● Task objective: Everything from the line containing "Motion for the" to the end of the listing is to be set down exactly, both ends included, and nothing before it.

##### Recorded data #####

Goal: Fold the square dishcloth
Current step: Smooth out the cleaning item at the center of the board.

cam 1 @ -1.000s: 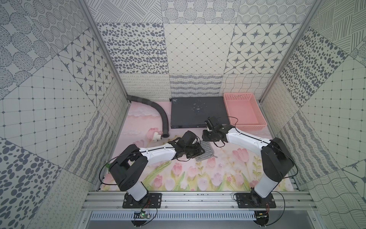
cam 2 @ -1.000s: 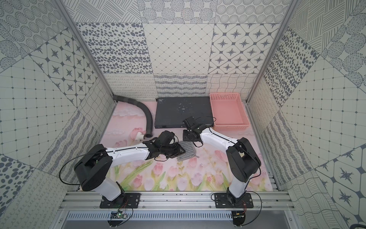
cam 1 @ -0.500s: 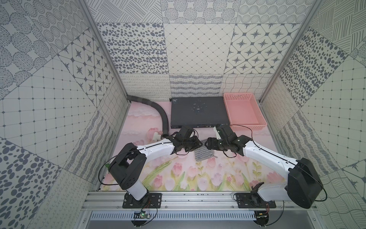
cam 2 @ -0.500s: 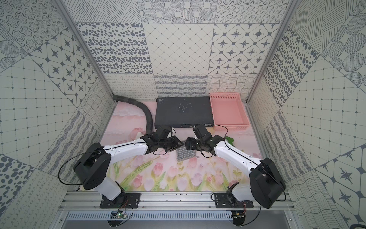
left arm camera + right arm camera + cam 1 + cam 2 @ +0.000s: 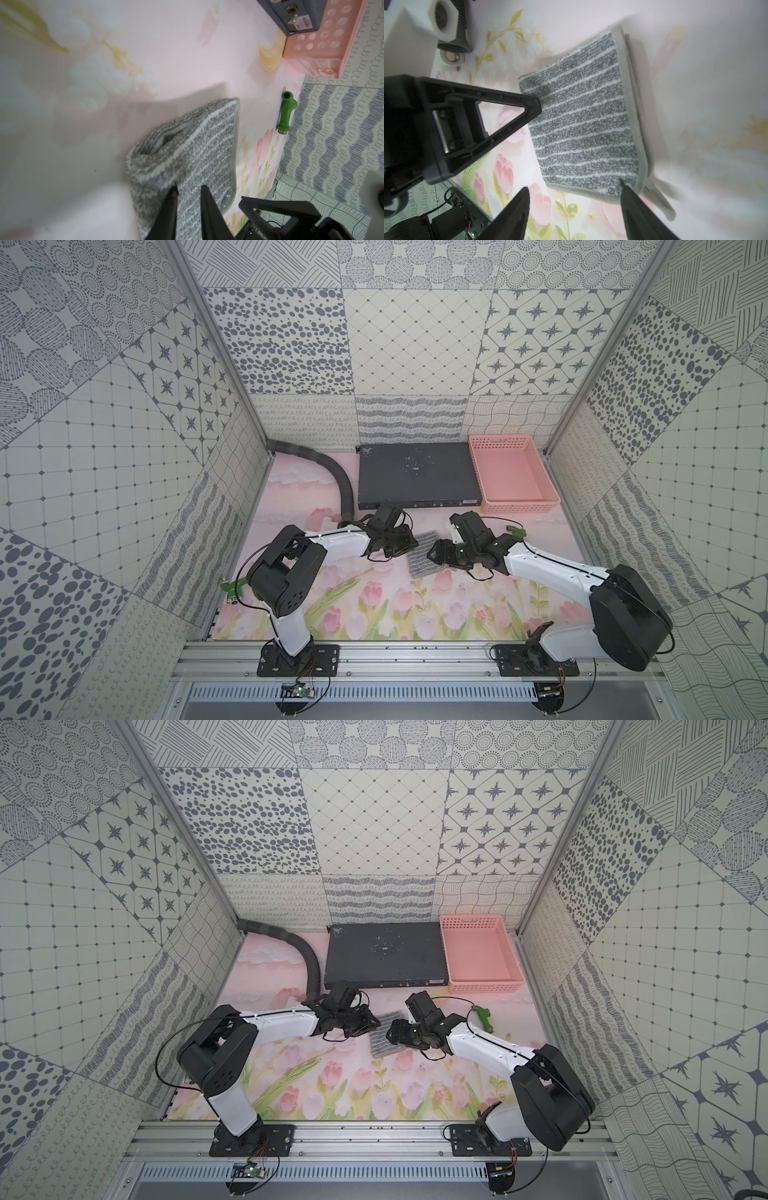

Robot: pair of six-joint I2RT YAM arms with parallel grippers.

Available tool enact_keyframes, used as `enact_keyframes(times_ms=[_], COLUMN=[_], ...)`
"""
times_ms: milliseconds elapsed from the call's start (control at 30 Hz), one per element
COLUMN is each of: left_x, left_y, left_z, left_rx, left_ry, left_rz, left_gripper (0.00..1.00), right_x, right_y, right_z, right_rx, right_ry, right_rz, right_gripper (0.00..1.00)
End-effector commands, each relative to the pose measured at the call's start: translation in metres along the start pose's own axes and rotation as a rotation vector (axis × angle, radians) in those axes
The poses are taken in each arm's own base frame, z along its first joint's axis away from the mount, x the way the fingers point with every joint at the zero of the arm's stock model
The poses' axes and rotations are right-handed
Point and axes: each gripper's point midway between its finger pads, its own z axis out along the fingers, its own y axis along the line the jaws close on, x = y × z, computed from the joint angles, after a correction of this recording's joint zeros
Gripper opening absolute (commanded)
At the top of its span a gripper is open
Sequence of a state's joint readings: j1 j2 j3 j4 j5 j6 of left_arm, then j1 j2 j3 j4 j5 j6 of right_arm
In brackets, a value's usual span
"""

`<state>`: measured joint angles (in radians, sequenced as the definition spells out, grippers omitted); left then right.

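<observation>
Pink floral-print tabletop (image 5: 415, 610). Grey striped knitted square dishcloth (image 5: 424, 562) lies folded mid-tabletop, between my arms. My right gripper (image 5: 574, 186) gapes wide, one tip at its corner. My left gripper (image 5: 190, 187) is nearly closed at its edge; can't tell if it's pinching.

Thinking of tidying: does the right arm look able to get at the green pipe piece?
Probably yes: the green pipe piece lies uncovered on the mat beside that arm, and the right pincer is open and empty.

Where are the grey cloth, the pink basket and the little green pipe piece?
square dishcloth (image 5: 583, 116), right wrist view, middle of striped top layer
pink basket (image 5: 519, 507), a top view, near wall
green pipe piece (image 5: 285, 115), left wrist view, middle of body
</observation>
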<state>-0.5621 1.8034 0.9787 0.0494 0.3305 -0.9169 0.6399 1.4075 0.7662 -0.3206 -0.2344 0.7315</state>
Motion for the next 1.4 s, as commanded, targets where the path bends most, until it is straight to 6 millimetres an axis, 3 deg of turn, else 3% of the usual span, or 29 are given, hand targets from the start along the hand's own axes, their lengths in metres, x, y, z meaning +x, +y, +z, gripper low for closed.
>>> enact_keyframes(times_ms=[0, 167, 400, 767, 967, 1200, 1367], left_x=[-0.003, -0.004, -0.010, -0.034, -0.042, -0.039, -0.029], left_y=[-0.001, 0.004, 0.007, 0.001, -0.014, -0.031, -0.032], left_z=[0.006, 0.011, 0.012, 0.019, 0.001, -0.031, -0.047], left_rx=[0.041, 0.040, 0.045, 0.096, 0.136, 0.150, 0.163], left_ry=[0.016, 0.024, 0.013, 0.008, -0.017, -0.052, -0.059], left_rz=[0.003, -0.010, 0.014, 0.055, 0.078, 0.108, 0.090], left_gripper=[0.21, 0.21, 0.21, 0.22, 0.29, 0.35, 0.36], right_x=[-0.003, 0.000, 0.002, 0.001, -0.002, -0.018, -0.028], right_y=[-0.005, -0.018, -0.027, -0.007, -0.001, 0.012, 0.008], right_z=[0.010, 0.023, 0.025, 0.032, 0.028, -0.001, -0.016], right_rx=[0.005, 0.047, 0.065, -0.074, -0.088, -0.080, -0.026], right_ry=[-0.015, -0.010, -0.021, -0.050, -0.061, -0.124, -0.169], right_rz=[0.008, 0.013, 0.017, 0.087, 0.080, 0.035, 0.016], right_gripper=[0.71, 0.70, 0.70, 0.70, 0.70, 0.71, 0.73])
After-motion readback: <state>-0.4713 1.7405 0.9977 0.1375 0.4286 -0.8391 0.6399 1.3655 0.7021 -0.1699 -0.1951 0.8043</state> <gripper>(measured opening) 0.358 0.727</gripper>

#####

● Response below:
Motion for the next 1.4 s, as commanded, targets where the path bends most, until it is straight to 6 millimetres an axis, 3 deg of turn, else 3% of the usual span, or 29 are given, hand targets from the start along the hand's own axes, their lengths in metres, x, y, z meaning +x, +y, +z, gripper low for closed.
>>> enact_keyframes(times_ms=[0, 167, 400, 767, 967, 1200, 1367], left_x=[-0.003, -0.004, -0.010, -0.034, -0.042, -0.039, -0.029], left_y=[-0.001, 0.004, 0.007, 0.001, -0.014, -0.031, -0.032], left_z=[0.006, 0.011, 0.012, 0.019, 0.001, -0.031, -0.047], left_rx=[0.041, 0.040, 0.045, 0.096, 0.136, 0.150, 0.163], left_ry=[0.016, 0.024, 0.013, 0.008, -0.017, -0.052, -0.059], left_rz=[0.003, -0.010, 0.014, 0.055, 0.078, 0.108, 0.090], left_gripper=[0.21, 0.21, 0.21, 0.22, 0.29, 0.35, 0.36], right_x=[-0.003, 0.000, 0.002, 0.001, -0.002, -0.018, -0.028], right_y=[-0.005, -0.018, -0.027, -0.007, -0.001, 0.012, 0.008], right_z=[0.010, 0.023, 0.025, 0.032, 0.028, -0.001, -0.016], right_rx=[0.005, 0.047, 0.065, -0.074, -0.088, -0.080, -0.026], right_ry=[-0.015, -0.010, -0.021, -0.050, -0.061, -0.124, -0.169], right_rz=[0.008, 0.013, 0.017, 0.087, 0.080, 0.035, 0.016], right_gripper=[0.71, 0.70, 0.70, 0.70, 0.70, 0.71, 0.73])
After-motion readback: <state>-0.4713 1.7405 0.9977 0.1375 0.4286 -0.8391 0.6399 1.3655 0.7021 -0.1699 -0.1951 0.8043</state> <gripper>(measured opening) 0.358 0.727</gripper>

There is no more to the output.